Activity =>
The answer should consist of every line of the material, repeated verbatim.

*** Opening of Stored data ***

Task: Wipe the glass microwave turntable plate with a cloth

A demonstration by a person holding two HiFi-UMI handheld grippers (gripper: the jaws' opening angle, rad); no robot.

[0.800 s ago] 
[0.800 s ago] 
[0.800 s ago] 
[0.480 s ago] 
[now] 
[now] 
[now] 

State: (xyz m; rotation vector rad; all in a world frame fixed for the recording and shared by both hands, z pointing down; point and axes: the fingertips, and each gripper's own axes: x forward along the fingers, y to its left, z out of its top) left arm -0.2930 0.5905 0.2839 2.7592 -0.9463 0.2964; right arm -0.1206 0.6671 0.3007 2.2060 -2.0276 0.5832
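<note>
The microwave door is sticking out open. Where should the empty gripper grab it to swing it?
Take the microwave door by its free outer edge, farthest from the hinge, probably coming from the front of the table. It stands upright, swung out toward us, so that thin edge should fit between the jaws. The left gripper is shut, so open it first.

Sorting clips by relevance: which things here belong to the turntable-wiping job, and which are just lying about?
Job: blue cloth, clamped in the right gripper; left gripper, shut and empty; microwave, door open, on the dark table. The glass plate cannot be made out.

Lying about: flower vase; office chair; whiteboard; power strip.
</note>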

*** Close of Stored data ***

Written solution =>
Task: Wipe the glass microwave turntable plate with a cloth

A demonstration by a person holding two HiFi-UMI handheld grippers (gripper: the jaws' opening angle, rad); no robot.

[0.800 s ago] 
[0.800 s ago] 
[0.800 s ago] 
[0.480 s ago] 
[now] 
[now] 
[now] 

State: (xyz m; rotation vector rad; all in a world frame fixed for the recording and shared by both hands, z pointing down; point and axes: the fingertips, and each gripper's own axes: x forward along the fingers, y to its left, z out of its top) left arm -0.2930 0.5905 0.2839 2.7592 -0.9463 0.2964; right arm -0.1206 0.6671 0.3007 2.2060 -2.0276 0.5832
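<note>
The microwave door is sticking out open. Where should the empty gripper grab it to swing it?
Take the microwave door by its free outer edge, farthest from the hinge, probably coming from the front of the table. It stands upright, swung out toward us, so that thin edge should fit between the jaws. The left gripper is shut, so open it first.

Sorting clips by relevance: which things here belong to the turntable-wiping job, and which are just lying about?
Job: blue cloth, clamped in the right gripper; left gripper, shut and empty; microwave, door open, on the dark table. The glass plate cannot be made out.

Lying about: flower vase; office chair; whiteboard; power strip.
</note>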

With this output, the exercise is done.